Stephen Wershing says
I agree that moving toward a standard of care will bring with it the necessity that recommendations gradually become more consistent across the industry (is that a charitable enough way to put it?) and that we all would become more accountable to our recommendations. I do not believe that it means moving toward a model that is as “cookbook” as you fear it might be.
The medical example is an extreme one. And not inappropriate, though it does not match the specificity of your financial scenario. If a doctor recommended to the patient you describe “take two aspirin and call me in the morning” his survivors would obviously have grounds for a malpractice case.
Your financial example, though, is far more general than that. Translating it into medical terms, it might be more like “I want to lose 10 pounds over the next year” or “I need to bring my cholesterol into a healthy, normal range”. And, if this is an acceptable comparison, the medical advice considered acceptable would not be so clear cut. Any one of a range of recommendations would fall well within professional guidelines. Everyone might agree that exercise was an important part of a treatment plan, but how much and what type would be open to professional discretion. And recommendations for diet could be all over the map, with different regimens relying on significantly different and even somewhat contradictory research studies. (Does fat intake really matter? Would a patient be better of limiting caloric intake or simply watching the balance of proteins and carbs?)
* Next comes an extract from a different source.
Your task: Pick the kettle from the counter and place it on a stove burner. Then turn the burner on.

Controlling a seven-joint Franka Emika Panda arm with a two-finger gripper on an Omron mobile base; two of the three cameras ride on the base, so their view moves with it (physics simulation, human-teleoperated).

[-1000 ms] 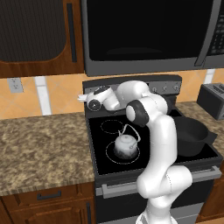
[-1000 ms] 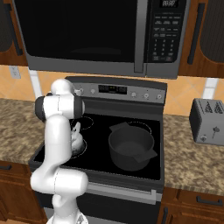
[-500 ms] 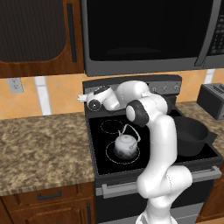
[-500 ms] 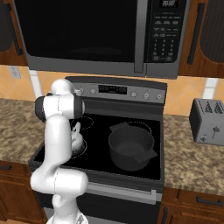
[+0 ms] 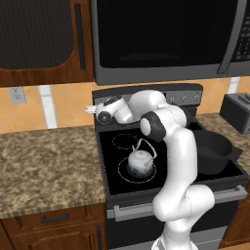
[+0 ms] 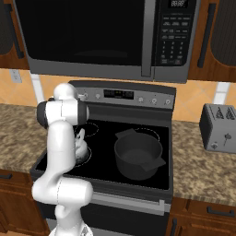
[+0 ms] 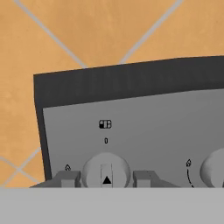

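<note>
The stove's back panel (image 7: pixel 144 127) faces the hand. The kettle (image 5: pixel 140 161) already sits inside the stove burner (image 5: pixel 137 169), at the cooktop's seven o'clock, one black pot (image 5: pixel 213 152) at its three o'clock. So the placing looks done, and the knob-turning is in hand. The gripper (image 7: pixel 106 178) stands wide, one fingertip (image 7: pixel 68 178) on each side of one knob (image 7: pixel 106 171); a second knob (image 7: pixel 214 168) peeks in at four o'clock. Next, I'd guess: close, then twist.

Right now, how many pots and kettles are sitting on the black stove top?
2. The kettle sits inside the stove burner ring at the front left. The black pot sits on the right side. The arm may hide part of the stove.
</note>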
For extreme examples, I think there are generally accepted standards in investing just like in medicine. If the client has set aside $40,000 for college and the tuition is due in 6 months, I think we can all agree that any investment besides cash is irresponsible. For other situations in which more variables may come into play, there are a range of possible recommendations, both in planning and in medicine.
I think this direction is productive, and a necessary one if we are to move more in the direction of becoming a profession.